EXERCISE -> Among the records below, find the lines with the word "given" and copy them.
___ INPUT RECORDS
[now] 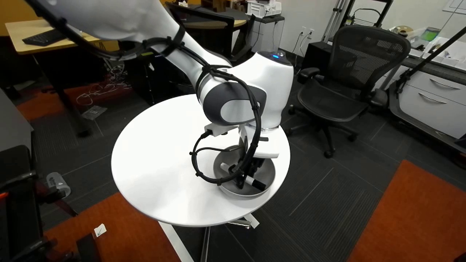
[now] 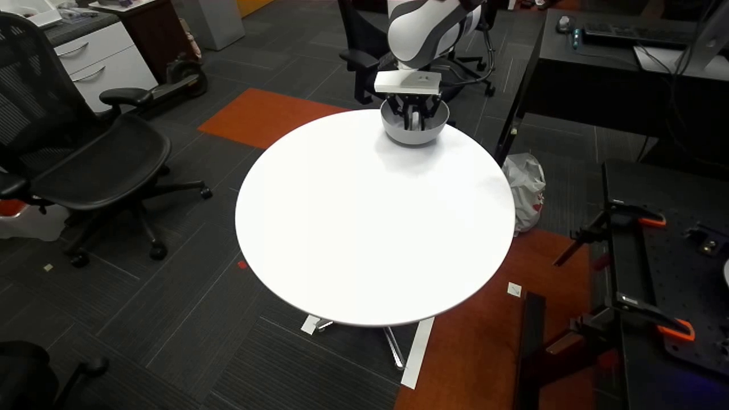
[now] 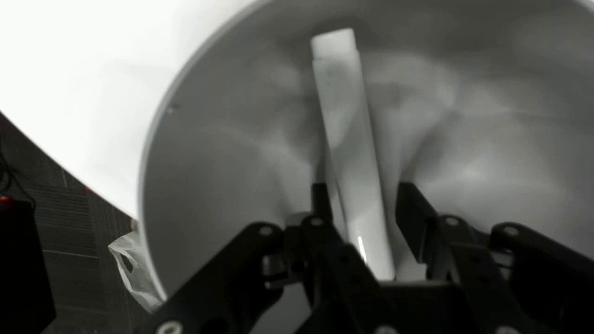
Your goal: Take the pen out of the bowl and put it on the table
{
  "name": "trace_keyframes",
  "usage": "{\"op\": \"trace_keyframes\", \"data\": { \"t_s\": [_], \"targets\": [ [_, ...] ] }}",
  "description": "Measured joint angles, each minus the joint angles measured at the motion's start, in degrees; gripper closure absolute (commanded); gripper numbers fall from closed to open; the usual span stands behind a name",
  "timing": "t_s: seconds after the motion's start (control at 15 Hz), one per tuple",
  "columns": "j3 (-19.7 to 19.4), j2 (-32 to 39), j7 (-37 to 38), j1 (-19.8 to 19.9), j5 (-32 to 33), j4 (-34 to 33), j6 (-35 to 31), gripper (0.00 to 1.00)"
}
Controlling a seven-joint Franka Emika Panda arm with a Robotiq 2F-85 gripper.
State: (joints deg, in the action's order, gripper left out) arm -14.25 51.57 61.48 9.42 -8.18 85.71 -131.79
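- In an exterior view, the fingers [image 1: 240,181] reach down into the bowl [image 1: 268,176] on the surface [image 1: 156,163].
- The pen [image 1: 258,184] lies in the bowl, dark end to the right of the fingers, pale end to their left, middle hidden.
- A cable [image 1: 259,125] loops in front, covering part of the fingers and pen; whether the fingers are apart cannot be told here.
- The arm [image 1: 233,111] hides part of the surface behind them; farther back stand a mesh chair [image 1: 331,100] to their right and a desk [image 1: 22,31] to their left.
- In an exterior view, the arm runs off the top edge above the fingers [image 2: 406,117]; the pen [image 2: 416,121] shows only as a pale end between them.
- Nearer than the fingers and to their right, a bag [image 2: 527,191] is partly hidden by the surface's edge; a bench [image 2: 649,364] farther right and a mesh chair [image 2: 105,162] well to the left are cut off.
- In the wrist view, the fingers [image 3: 321,204] are spread, one on each side of the pen [image 3: 350,134], with a gap by the right-hand one; whether the other touches is hard to tell.
- The pen's near end is lost among their black parts; to their left, the bowl's rim covers part of a bag [image 3: 137,273].
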Motion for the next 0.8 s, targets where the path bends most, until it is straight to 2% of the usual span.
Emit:
{"op": "trace_keyframes", "data": {
  "t_s": [0.13,0.2,0.47,0.8],
  "targets": [
    [0.0,0.1,1.4,0.0,0.0,-0.3,0.0,1.0],
    [0.0,0.1,2.1,0.0,0.0,-0.3,0.0,0.95],
    [-0.7,-1.3,4.7,-0.2,0.0,0.2,0.0,0.95],
    [-2.2,-10.4,5.1,-0.4,0.5,7.4,-1.9,0.95]
  ]
}}
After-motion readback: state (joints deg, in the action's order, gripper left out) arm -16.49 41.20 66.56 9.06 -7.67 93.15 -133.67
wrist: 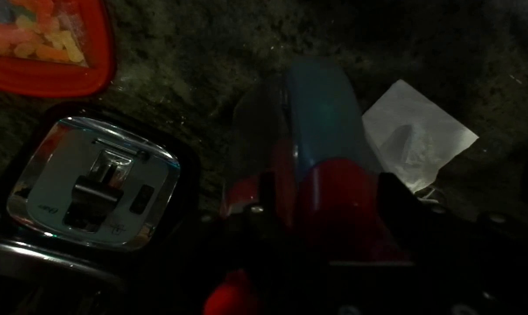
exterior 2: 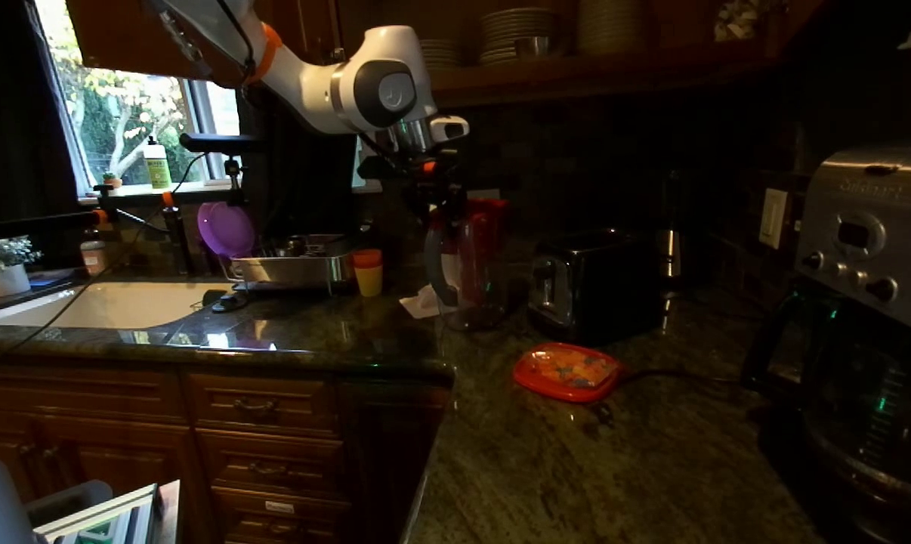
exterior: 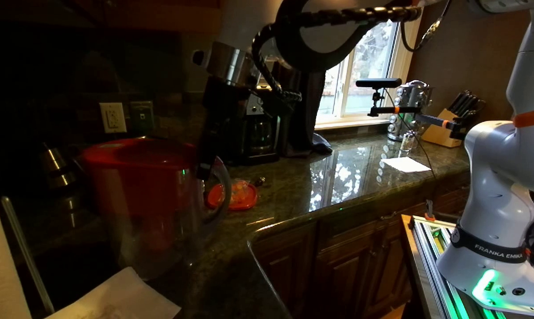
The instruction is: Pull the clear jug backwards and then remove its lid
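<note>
The jug point(exterior: 147, 208) stands upright on the counter point(exterior 2: 538, 476), red in its upper half, clear below, and the lid point(exterior: 116, 153) is on! Its handle point(wrist: 325, 113) sticks out to the side, and right over the handle's top end we have the gripper point(wrist: 326, 179), pointing down. Its jaws stand apart, one each side of a red piece at the top of the handle. Squeezing it or only straddling it? The light is poor and I cannot tell!

Just beside the jug, the toaster point(exterior 2: 591, 291), black with a chrome end, and just off that end, the red dish point(exterior 2: 565, 393), carrying orange and yellow pieces. Across the handle, in the wrist view, a creased sheet of paper point(wrist: 434, 127). Further out, in an exterior view: cups point(exterior 2: 369, 279), orange over yellow, then the dish rack point(exterior 2: 297, 270) with a purple plate point(exterior 2: 225, 229) tilted, then the sink point(exterior 2: 123, 302) below a bright window point(exterior 2: 123, 98). Well apart from the jug, the coffee maker point(exterior 2: 863, 242), steel and black.
</note>
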`<state>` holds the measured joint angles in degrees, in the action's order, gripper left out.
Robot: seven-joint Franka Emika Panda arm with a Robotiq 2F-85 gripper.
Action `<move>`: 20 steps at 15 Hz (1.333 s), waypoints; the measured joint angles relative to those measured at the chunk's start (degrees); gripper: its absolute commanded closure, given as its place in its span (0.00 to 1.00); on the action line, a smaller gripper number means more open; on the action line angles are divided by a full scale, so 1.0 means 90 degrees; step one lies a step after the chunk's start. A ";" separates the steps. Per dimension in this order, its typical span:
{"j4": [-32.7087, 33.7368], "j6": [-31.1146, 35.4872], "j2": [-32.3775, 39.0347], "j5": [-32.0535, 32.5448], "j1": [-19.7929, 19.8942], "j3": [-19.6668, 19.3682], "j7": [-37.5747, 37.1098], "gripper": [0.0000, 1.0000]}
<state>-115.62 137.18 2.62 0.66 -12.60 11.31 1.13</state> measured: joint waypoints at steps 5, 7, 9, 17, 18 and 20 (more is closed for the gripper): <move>0.0349 -0.0699 -0.0098 -0.0098 -0.0002 0.0017 0.0000 0.00; 0.0391 -0.0870 -0.0097 -0.0186 -0.0002 0.0017 0.0000 0.00; 0.0402 -0.1041 -0.0091 -0.0268 -0.0002 0.0016 0.0000 0.01; 0.0550 -0.1065 0.0192 -0.0073 0.0007 0.0007 -0.0001 0.24; 0.0597 -0.1065 0.0240 -0.0029 0.0008 0.0005 -0.0002 0.31; 0.0694 -0.1065 0.0311 0.0062 0.0008 0.0003 -0.0002 0.44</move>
<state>-109.37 127.59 5.41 1.22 -12.53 11.34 1.11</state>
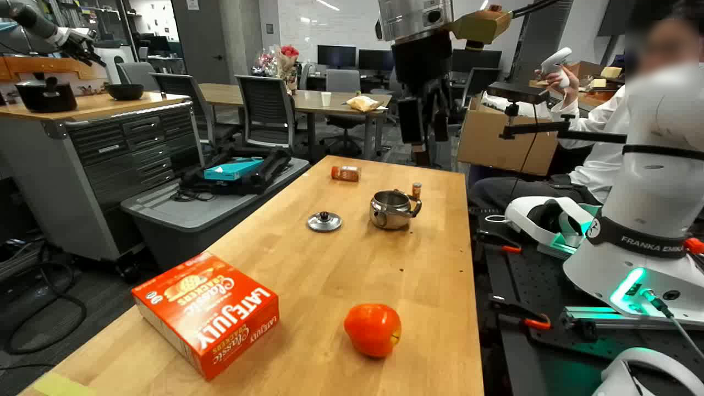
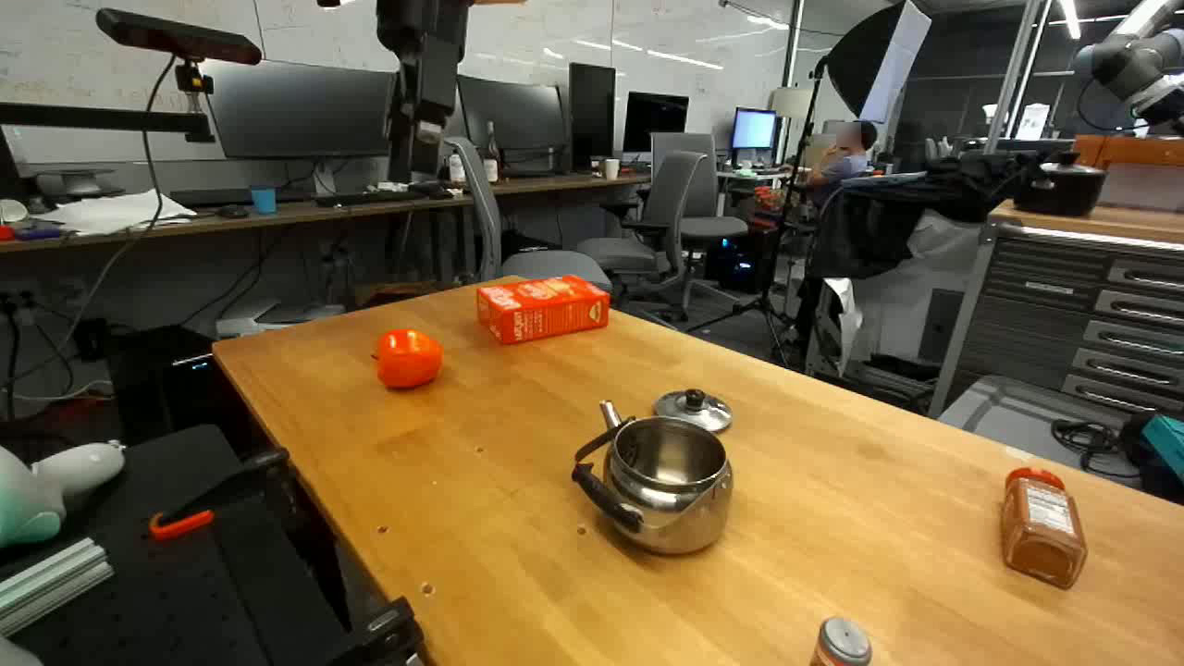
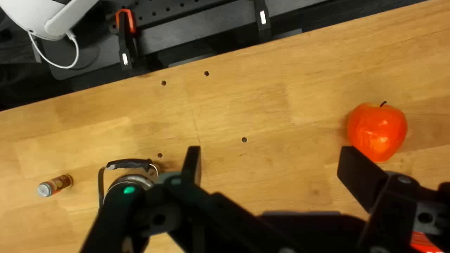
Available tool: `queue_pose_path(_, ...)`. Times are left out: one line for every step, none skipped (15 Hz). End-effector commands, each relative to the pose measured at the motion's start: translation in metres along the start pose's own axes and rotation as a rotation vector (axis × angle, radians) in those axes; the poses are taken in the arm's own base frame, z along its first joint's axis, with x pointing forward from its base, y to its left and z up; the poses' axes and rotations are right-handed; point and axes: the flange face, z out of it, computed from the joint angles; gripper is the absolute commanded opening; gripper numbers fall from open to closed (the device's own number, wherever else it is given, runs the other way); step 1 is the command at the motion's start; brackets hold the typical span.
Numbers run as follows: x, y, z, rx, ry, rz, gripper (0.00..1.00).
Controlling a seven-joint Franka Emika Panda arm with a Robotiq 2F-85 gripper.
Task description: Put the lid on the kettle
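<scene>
I found the kettle (image 2: 680, 504) uncovered. The lid (image 1: 324, 223) lay flat on the table (image 1: 429, 286), near the kettle but not touching it. My gripper (image 3: 272, 167) was empty, its jaws wide apart, higher than the kettle. I judged grasping, carrying and seating all outstanding.

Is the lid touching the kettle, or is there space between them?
Apart: in an exterior view, bare table shows between the lid and the kettle.

Silver lid (image 1: 324, 221) near upright, open kettle (image 1: 391, 212)
</scene>
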Motion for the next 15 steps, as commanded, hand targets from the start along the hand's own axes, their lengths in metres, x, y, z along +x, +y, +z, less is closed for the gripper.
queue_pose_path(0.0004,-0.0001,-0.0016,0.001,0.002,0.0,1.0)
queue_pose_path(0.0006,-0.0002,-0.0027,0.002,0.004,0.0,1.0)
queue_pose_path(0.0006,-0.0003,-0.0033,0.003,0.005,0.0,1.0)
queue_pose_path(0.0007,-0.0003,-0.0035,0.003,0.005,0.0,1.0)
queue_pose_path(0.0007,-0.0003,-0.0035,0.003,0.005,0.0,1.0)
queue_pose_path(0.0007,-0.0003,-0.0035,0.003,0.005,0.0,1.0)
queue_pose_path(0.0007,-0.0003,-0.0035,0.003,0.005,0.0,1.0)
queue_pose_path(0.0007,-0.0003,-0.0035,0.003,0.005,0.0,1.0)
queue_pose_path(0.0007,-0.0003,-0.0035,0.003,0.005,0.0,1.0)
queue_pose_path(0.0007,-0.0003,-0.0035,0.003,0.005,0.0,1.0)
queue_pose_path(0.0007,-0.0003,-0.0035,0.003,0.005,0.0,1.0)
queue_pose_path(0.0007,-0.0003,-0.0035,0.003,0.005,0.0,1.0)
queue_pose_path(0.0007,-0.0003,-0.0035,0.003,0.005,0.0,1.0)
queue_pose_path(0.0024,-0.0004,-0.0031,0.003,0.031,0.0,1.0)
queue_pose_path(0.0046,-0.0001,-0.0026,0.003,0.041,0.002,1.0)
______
EXERCISE RESULT ->
Action `<move>`: 20 steps at 15 Hz (1.333 s), waypoints; the measured joint angles relative to those measured at the chunk's start (degrees); gripper: its absolute commanded closure, given as its place in its span (0.00 to 1.00); on the action line, a smaller gripper number means more open; on the action line angles are divided by a full scale, so 1.0 means 90 degrees; step one lies a step after the chunk's start. A ";" separates the steps. Per dimension in this order, its typical span:
Available tool: `queue_pose_path(_, ...)`. Times are left out: one line for every step, none skipped (15 Hz). End-effector commands, each relative to the pose measured at the motion's start: translation in metres along the start pose's own axes and rotation as a rotation vector (axis × angle, radians) in those axes; the poses are taken in the arm's own base frame, z along its first joint's axis, with x pointing forward from its base, y to its left and z up; the poses' axes and rotations are right-handed; point and axes: the flange face, z out of it, computed from the joint angles; gripper is the absolute commanded opening; gripper numbers fall from open to closed (the device's own number, wherever else it is given, runs the other way); step 1 is the command at the motion's start; brackets hold the typical span.

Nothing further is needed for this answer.